*Required action*
Determine the number of lines in the data below that hold "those"; give nothing but that number.

[Records excerpted from a collection]

···

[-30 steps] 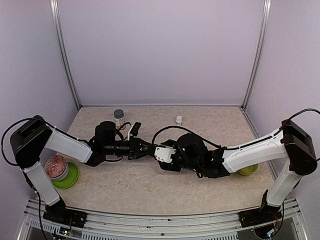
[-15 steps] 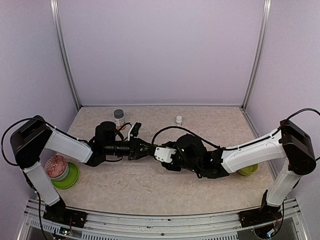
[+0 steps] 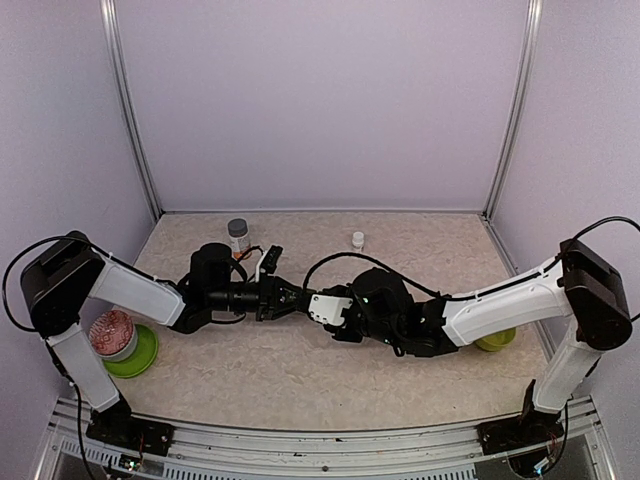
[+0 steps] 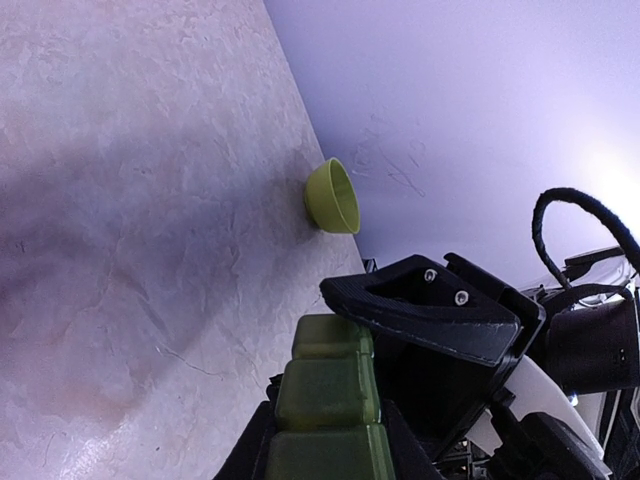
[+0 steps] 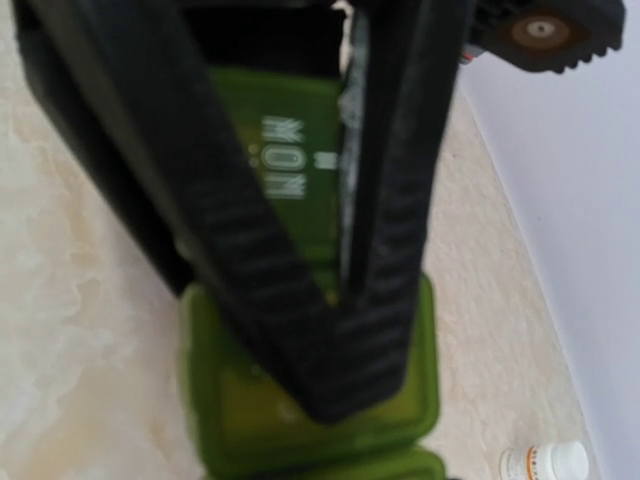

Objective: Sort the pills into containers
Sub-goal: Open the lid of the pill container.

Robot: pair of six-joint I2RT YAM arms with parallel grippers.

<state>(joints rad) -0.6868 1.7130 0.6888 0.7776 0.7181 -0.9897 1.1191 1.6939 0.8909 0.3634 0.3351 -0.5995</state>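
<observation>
Two grippers meet on the pill box at mid-table

The left gripper (image 3: 291,297) is clamped on one end of the olive pill box (image 4: 328,390). The right gripper (image 5: 340,392) is drawn narrow, its tips over the lid beside the one marked MON; whether they pinch anything cannot be told. Open table (image 3: 300,385) lies toward the near edge. A grey-capped jar (image 3: 237,232) and a small white bottle (image 3: 358,239) stand by the back wall. A lime bowl (image 4: 333,196) sits near the right edge, well apart.
</observation>
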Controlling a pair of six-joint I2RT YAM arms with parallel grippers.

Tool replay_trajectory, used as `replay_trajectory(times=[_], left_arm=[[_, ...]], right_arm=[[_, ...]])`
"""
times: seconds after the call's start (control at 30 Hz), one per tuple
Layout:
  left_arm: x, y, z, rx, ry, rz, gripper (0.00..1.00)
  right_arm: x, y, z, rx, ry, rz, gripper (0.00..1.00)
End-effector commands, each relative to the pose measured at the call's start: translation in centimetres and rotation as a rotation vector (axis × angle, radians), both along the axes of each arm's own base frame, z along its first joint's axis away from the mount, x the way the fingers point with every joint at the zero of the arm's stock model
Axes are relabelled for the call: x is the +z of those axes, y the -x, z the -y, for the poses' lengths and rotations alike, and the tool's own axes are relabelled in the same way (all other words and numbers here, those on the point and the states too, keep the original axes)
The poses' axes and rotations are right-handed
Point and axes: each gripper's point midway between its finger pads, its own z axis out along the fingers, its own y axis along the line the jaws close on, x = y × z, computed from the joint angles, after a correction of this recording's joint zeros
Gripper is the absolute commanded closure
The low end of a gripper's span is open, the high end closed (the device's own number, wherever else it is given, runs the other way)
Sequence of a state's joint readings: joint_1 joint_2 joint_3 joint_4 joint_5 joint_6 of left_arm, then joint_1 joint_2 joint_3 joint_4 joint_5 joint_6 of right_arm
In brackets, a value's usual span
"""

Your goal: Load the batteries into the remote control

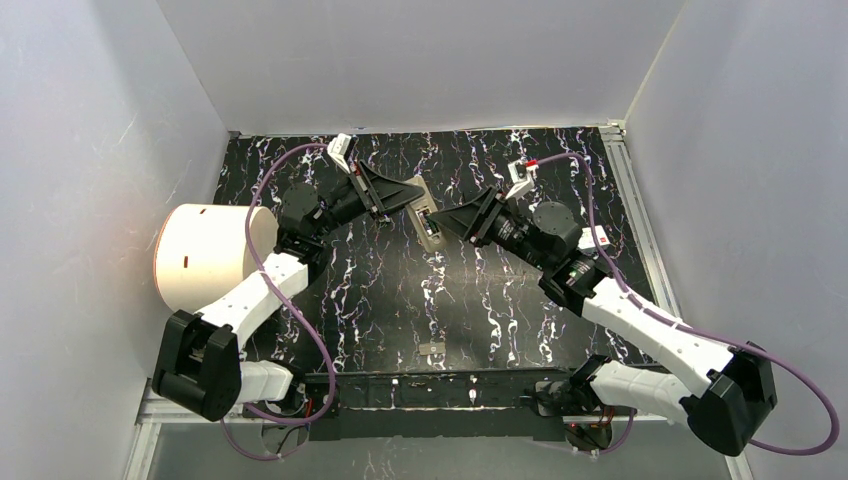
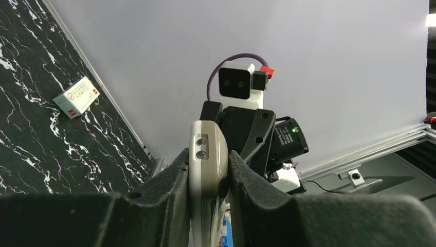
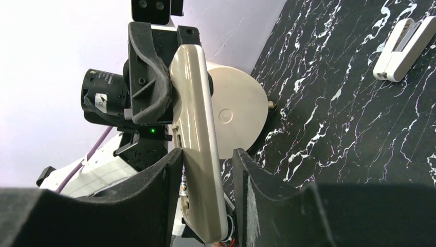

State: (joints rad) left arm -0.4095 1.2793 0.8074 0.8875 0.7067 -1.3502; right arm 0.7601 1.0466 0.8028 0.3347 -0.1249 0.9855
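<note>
A beige remote control (image 1: 424, 210) is held in the air over the middle of the table between my two arms. My left gripper (image 1: 405, 200) is shut on its far end, and in the left wrist view both pads press the remote control (image 2: 208, 154). My right gripper (image 3: 208, 154) straddles the remote control's (image 3: 198, 128) near end. One finger touches it and a thin gap shows at the other finger (image 3: 247, 175). A sliver of blue (image 2: 225, 230) shows low behind the remote control. The batteries cannot be made out as such.
A big white cylinder container (image 1: 205, 255) lies on its side at the table's left edge. A small white box (image 2: 77, 96) and a white clip-like piece (image 3: 403, 43) lie on the black marbled table. A small grey piece (image 1: 432, 349) sits near the front rail.
</note>
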Motion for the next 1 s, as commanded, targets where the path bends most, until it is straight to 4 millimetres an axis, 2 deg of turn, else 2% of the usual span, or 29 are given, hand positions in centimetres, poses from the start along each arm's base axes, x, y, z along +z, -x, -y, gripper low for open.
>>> replay_trajectory(times=[0.0, 0.13, 0.5, 0.57, 0.63, 0.73, 0.97], left_arm=[[3.5, 1.9, -0.2, -0.054, 0.021, 0.131, 1.0], [4.4, 2.1, -0.3, -0.053, 0.036, 0.139, 1.0], [6.5, 2.6, -0.6, -0.049, 0.064, 0.17, 1.0], [6.2, 2.5, -0.5, -0.047, 0.059, 0.162, 1.0], [5.9, 2.3, -0.5, -0.047, 0.058, 0.148, 1.0], [6.1, 2.5, -0.5, -0.051, 0.06, 0.151, 1.0], [6.2, 2.6, -0.5, -0.059, 0.057, 0.155, 1.0]], right_arm=[[1.1, -1.6, 0.1, -0.059, 0.031, 0.019, 0.53], [0.8, -1.7, 0.0, -0.042, 0.109, 0.068, 0.55], [-2.3, -1.2, 0.0, 0.031, 0.312, 0.119, 0.62], [-1.0, -0.7, -0.3, 0.052, 0.263, 0.116, 0.55], [1.4, -0.1, -0.7, 0.072, 0.179, 0.104, 0.43], [3.5, 0.7, -1.1, 0.11, 0.112, 0.092, 0.36], [4.0, 1.8, -1.1, 0.169, 0.061, 0.082, 0.35]])
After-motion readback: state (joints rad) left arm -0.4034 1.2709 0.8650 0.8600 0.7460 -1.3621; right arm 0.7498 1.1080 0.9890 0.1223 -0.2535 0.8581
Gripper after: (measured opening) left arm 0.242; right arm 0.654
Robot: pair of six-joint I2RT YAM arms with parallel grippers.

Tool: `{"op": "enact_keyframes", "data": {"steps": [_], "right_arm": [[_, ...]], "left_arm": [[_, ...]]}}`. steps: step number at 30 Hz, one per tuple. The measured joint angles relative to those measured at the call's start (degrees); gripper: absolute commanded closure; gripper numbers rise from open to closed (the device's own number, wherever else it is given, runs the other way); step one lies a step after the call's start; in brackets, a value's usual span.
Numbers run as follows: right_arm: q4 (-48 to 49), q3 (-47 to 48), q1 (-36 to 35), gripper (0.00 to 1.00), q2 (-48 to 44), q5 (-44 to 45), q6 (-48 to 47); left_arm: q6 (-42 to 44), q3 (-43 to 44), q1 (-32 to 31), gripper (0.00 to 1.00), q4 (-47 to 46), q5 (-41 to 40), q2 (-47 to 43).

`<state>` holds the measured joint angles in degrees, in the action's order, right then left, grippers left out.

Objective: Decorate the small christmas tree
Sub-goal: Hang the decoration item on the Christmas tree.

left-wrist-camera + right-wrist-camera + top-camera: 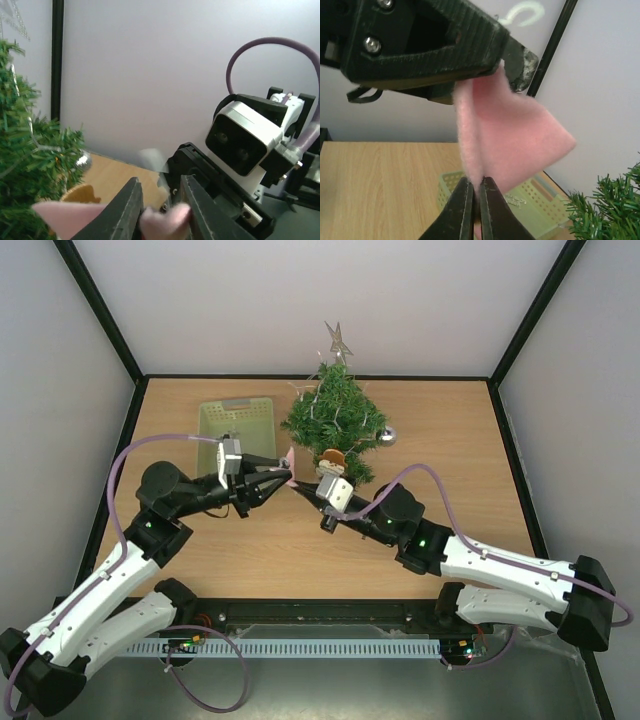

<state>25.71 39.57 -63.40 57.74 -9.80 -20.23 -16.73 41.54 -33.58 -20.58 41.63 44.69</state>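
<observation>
The pale pink piece of soft felt (290, 462), a folded ornament, hung in the air between the two arms, above the wooden tabletop (440, 440). The left pincer (286, 478) was closed on its upper part. In the right wrist view, the right pincer (475, 197) was pressed shut on the lower edge of the same felt (510, 135), with the fingers almost touching each other. So both arms gripped one thing at this moment, and the felt stood roughly upright between them.

The small dark green artificial christmas tree (335, 420) stood upright at the far side of the tabletop, with a silver star (338, 340) on its top. Seen from the meeting point of the pincers, it lay farther away and to the right. Its lowest left branches were just beside the felt but, as far as I could see, not touching it. The right arm was the nearer one, because its wrist sat directly in front of the lower branches. The left arm came in from the side of the pale green plastic basket (237, 425).

In my judgement, one pincer had to let go first. After that the other could carry the felt the short way forward and rightward into the branches.
</observation>
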Motion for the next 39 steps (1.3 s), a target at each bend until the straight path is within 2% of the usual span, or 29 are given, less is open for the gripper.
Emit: {"op": "enact_keyframes", "data": {"steps": [2,4,5,11,16,18,22,25,27,31,34,39], "right_arm": [[0.8,0.0,0.0,0.98,0.3,0.1,1.7],[1.7,0.0,0.0,0.98,0.3,1.0,3.7],[2.3,0.0,0.0,0.98,0.3,1.5,5.0],[4.2,0.0,0.0,0.98,0.0,2.9,9.0],[4.3,0.1,0.0,0.98,0.0,2.9,10.0],[4.3,0.1,0.0,0.98,0.0,2.9,10.2],[4.3,0.1,0.0,0.98,0.0,2.8,10.4],[4.3,0.1,0.0,0.98,0.0,2.6,10.4],[4.3,0.1,0.0,0.98,0.0,2.4,10.4],[4.3,0.1,0.0,0.92,0.0,2.3,10.4],[3.8,0.1,0.0,0.98,-0.5,2.3,10.5],[3.5,-0.8,0.0,0.98,-3.4,3.2,10.7]], "left_arm": [[-1.1,0.0,0.0,0.57,-0.5,0.0,0.0],[-1.9,0.0,0.0,0.38,-0.5,-0.1,-0.1],[-1.7,0.0,0.0,0.33,-0.2,-0.3,-0.3],[-0.4,0.2,0.0,0.31,2.7,-3.2,-2.6],[1.2,0.1,0.0,0.39,3.9,-4.3,-2.7],[2.2,0.1,0.0,0.46,4.6,-4.6,-2.7],[2.4,0.1,0.0,0.75,5.1,-5.1,-2.6],[3.1,0.1,0.0,0.9,5.1,-5.7,-2.5],[3.0,0.0,0.0,0.97,4.6,-5.8,-2.3],[3.9,0.0,0.0,0.97,3.4,-5.7,-1.9],[4.8,0.0,0.0,0.98,3.3,-5.8,-1.6],[6.3,0.0,0.0,0.96,3.7,-5.3,-0.3]]}}
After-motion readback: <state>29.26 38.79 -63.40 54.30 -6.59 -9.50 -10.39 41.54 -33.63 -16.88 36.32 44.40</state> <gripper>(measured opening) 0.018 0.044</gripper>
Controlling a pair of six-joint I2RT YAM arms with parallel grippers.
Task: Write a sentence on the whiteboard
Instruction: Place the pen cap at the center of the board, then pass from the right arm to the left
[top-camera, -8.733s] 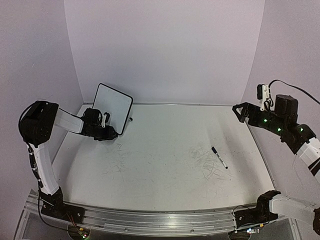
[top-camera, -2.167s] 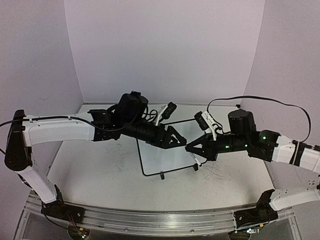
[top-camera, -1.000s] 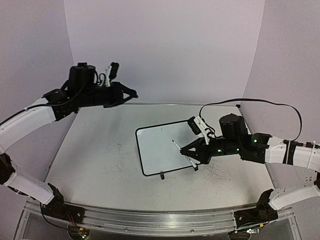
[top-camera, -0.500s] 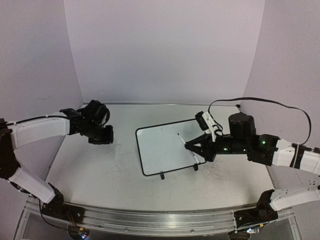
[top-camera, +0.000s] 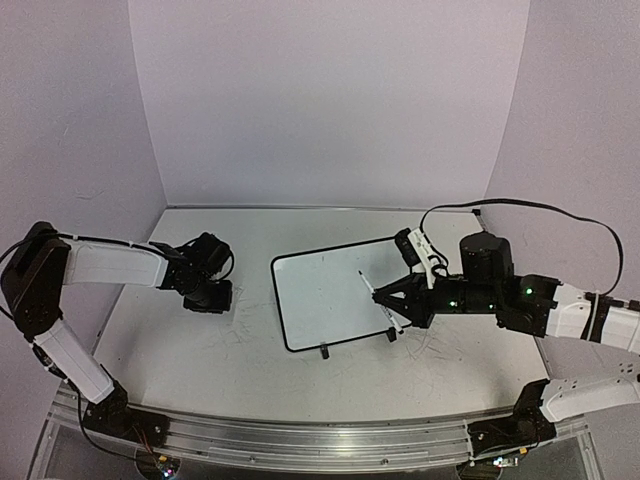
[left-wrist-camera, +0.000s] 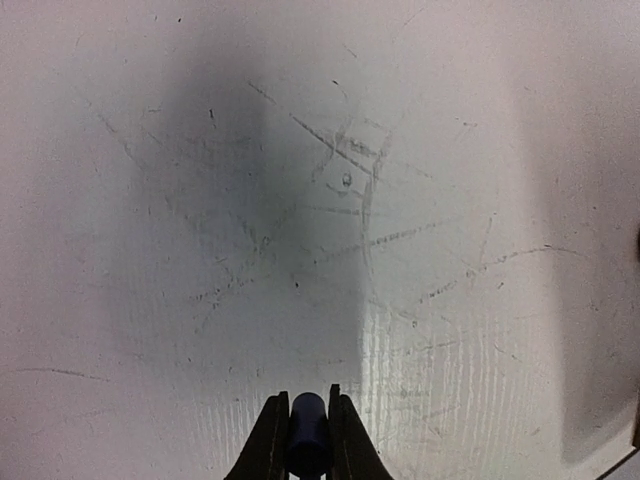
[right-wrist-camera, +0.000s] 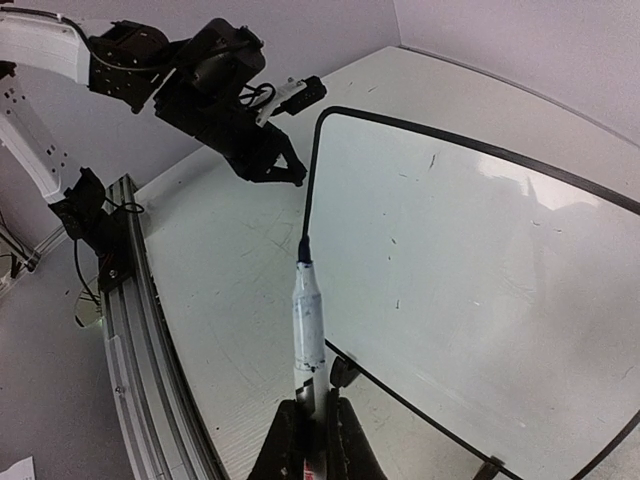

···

*Exercise result*
2